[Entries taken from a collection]
☆ ☆ ☆ ☆ ☆
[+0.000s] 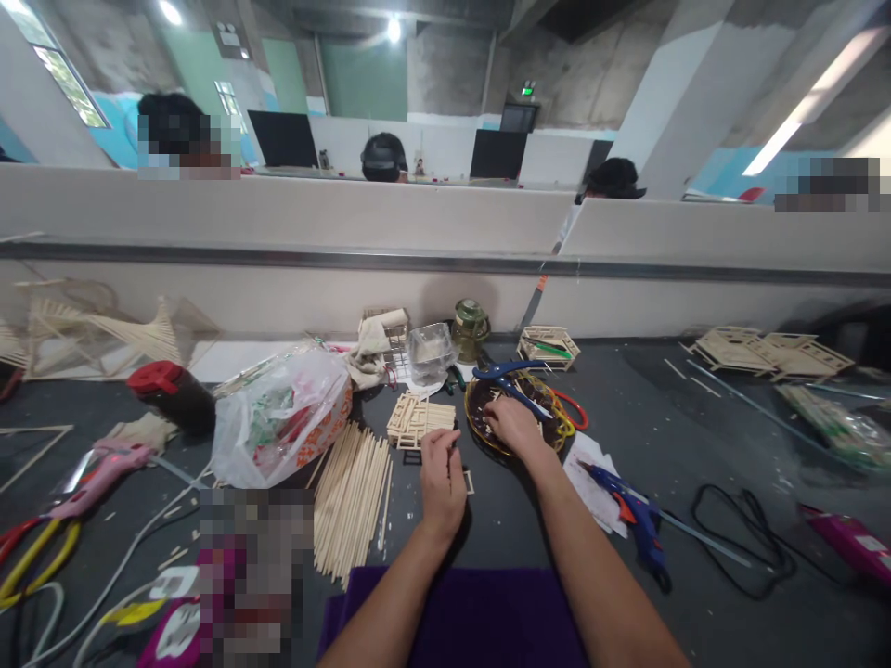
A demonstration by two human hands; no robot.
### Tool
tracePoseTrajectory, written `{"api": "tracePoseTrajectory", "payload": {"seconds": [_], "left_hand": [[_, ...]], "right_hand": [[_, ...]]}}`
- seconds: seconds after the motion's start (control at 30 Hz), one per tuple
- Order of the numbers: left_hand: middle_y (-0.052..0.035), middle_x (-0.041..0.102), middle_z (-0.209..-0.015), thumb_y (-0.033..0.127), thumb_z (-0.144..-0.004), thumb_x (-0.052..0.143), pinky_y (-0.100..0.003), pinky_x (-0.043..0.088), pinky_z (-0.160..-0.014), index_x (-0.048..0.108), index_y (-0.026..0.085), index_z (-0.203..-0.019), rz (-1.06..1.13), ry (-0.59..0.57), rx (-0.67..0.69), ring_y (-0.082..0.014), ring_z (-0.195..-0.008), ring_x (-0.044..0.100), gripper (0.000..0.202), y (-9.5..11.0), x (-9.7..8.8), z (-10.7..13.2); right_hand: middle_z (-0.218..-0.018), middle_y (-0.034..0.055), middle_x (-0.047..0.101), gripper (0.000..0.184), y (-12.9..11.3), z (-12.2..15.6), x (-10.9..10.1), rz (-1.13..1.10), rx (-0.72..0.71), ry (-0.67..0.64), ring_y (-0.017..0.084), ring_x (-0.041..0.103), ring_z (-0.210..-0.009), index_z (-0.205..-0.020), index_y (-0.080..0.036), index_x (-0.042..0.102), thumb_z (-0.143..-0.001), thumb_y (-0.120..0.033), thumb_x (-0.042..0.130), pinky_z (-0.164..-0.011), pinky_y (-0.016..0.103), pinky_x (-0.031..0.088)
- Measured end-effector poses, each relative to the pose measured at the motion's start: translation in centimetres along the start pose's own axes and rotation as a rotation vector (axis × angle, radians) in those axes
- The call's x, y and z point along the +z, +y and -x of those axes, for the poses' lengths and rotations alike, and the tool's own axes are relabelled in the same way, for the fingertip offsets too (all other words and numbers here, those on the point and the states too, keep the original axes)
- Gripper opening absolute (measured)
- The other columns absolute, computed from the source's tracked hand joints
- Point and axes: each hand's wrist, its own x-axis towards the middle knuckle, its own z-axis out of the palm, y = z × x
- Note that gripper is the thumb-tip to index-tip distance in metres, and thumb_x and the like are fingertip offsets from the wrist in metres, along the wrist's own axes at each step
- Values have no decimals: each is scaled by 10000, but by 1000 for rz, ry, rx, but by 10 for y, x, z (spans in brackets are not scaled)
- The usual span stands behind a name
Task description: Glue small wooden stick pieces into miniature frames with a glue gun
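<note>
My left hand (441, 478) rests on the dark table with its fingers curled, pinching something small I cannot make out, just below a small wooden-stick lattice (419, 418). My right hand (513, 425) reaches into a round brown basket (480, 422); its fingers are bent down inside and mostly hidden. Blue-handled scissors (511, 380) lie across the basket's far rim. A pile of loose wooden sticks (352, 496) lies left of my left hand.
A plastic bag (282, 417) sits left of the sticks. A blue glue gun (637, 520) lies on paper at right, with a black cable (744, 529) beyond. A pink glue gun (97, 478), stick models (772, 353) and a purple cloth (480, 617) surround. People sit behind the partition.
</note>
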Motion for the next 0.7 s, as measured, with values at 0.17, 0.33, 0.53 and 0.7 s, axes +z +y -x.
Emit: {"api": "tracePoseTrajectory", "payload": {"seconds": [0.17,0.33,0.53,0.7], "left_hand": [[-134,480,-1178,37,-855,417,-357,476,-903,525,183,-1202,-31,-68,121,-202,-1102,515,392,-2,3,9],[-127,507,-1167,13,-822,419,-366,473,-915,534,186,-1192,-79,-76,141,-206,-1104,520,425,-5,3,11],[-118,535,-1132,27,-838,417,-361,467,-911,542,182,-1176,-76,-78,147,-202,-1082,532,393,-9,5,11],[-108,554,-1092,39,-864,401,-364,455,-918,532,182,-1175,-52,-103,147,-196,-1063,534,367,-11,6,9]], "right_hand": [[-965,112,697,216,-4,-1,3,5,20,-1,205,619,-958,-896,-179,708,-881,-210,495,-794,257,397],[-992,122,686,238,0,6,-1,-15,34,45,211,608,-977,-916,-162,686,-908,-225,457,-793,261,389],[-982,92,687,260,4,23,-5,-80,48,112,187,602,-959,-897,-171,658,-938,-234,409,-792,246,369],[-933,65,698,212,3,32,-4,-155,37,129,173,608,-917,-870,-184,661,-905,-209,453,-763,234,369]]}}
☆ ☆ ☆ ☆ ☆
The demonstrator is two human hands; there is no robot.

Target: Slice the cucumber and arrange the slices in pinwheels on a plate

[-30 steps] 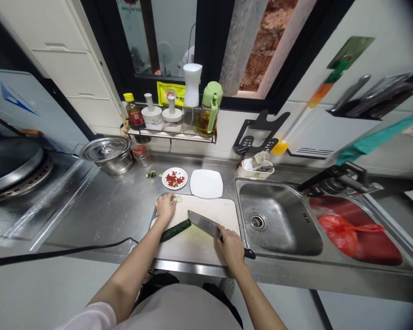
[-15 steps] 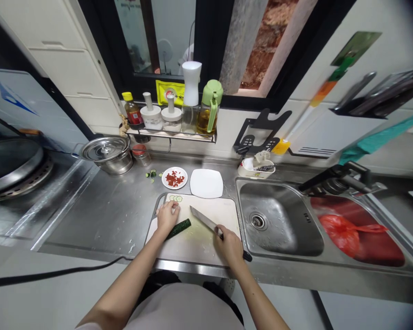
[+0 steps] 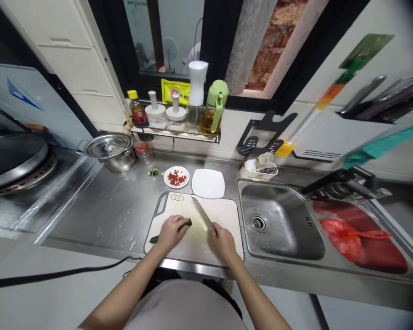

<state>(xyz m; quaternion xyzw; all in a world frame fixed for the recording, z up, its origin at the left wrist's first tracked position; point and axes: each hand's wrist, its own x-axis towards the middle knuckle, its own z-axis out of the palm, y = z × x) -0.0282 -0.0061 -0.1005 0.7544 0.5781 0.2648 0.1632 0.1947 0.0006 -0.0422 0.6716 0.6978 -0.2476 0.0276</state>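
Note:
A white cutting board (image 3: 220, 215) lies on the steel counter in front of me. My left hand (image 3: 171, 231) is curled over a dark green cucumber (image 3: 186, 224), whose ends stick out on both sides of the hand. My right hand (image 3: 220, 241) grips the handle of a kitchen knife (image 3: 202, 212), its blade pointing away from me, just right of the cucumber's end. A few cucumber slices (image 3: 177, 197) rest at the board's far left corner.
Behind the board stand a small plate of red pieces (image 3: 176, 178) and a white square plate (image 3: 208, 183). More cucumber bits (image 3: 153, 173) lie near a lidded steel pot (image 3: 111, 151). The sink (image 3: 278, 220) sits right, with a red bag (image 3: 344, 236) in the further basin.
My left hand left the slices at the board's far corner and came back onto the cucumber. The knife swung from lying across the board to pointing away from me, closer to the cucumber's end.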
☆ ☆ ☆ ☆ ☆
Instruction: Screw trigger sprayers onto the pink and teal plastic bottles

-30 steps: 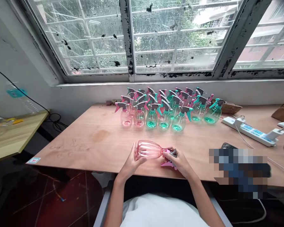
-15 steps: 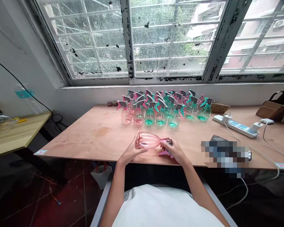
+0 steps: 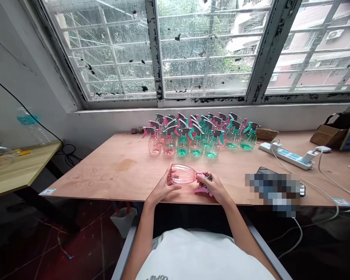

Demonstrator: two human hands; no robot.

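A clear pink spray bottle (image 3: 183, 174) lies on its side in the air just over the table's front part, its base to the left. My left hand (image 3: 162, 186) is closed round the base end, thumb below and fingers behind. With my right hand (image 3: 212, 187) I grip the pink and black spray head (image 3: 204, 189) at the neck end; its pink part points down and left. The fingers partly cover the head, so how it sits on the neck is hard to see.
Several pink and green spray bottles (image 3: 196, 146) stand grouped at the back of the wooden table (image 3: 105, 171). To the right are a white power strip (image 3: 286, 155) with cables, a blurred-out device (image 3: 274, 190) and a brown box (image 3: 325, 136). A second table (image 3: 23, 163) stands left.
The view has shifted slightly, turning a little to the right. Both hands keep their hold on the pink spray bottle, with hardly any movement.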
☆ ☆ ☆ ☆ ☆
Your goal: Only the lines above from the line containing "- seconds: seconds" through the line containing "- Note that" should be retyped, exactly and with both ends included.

Exercise answer:
- seconds: seconds after the motion's start (control at 30 Hz), one per tuple
- Order of the numbers: left_hand: middle_y (-0.052..0.035), middle_x (-0.041..0.102), middle_z (-0.209..-0.015), thumb_y (-0.033..0.127), thumb_z (-0.144..-0.004), thumb_x (-0.052..0.143), pinky_y (-0.100..0.003), pinky_x (-0.043..0.088), pinky_z (-0.160..-0.014), index_x (-0.048..0.108), index_y (-0.026..0.085), index_z (-0.203..-0.019), rz (-1.06..1.13), ry (-0.59..0.57), rx (-0.67..0.69), ring_y (-0.082..0.014), ring_z (-0.195..-0.008), ring_x (-0.044..0.100), gripper (0.000..0.202), y (-9.5..11.0), x (-9.7..8.8), z (-10.7..13.2); right_hand: middle_z (-0.218..-0.018), middle_y (-0.034..0.055), middle_x (-0.047..0.101), gripper (0.000..0.184), y (-12.9..11.3), z (-12.2..15.6), x (-10.9..10.1), rz (-1.13..1.10), rx (-0.72..0.71), ry (-0.67..0.64), ring_y (-0.017..0.084), ring_x (-0.041..0.103), ring_z (-0.210..-0.009), index_z (-0.205..-0.020), index_y (-0.080..0.036), index_x (-0.042..0.102), thumb_z (-0.143..-0.001), thumb_y (-0.120..0.033), thumb_x (-0.042..0.130), pinky_z (-0.164..-0.011), pinky_y (-0.016..0.103), pinky_x (-0.031..0.088)
- Measured end-effector poses, each relative to the pose measured at the motion's start: translation in centimetres along the start pose's own axes and rotation as a rotation vector (axis × angle, radians) in those axes
- The call's x, y and z point along the +z, +y and -x of those axes, for the poses' lengths and rotations alike, and the tool's own axes are relabelled in the same way, for the fingertip offsets too (all other words and numbers here, those on the point and the states too, keep the original axes)
- Gripper opening absolute (measured)
- The other columns absolute, computed from the source's tracked hand joints
- Point and axes: each hand's wrist, its own x-axis towards the middle knuckle, its own z-axis out of the palm, y = z × x
- Note that gripper is the thumb-tip to index-tip distance in metres, and thumb_x and the like are fingertip offsets from the wrist in metres, along the wrist's own axes at each step

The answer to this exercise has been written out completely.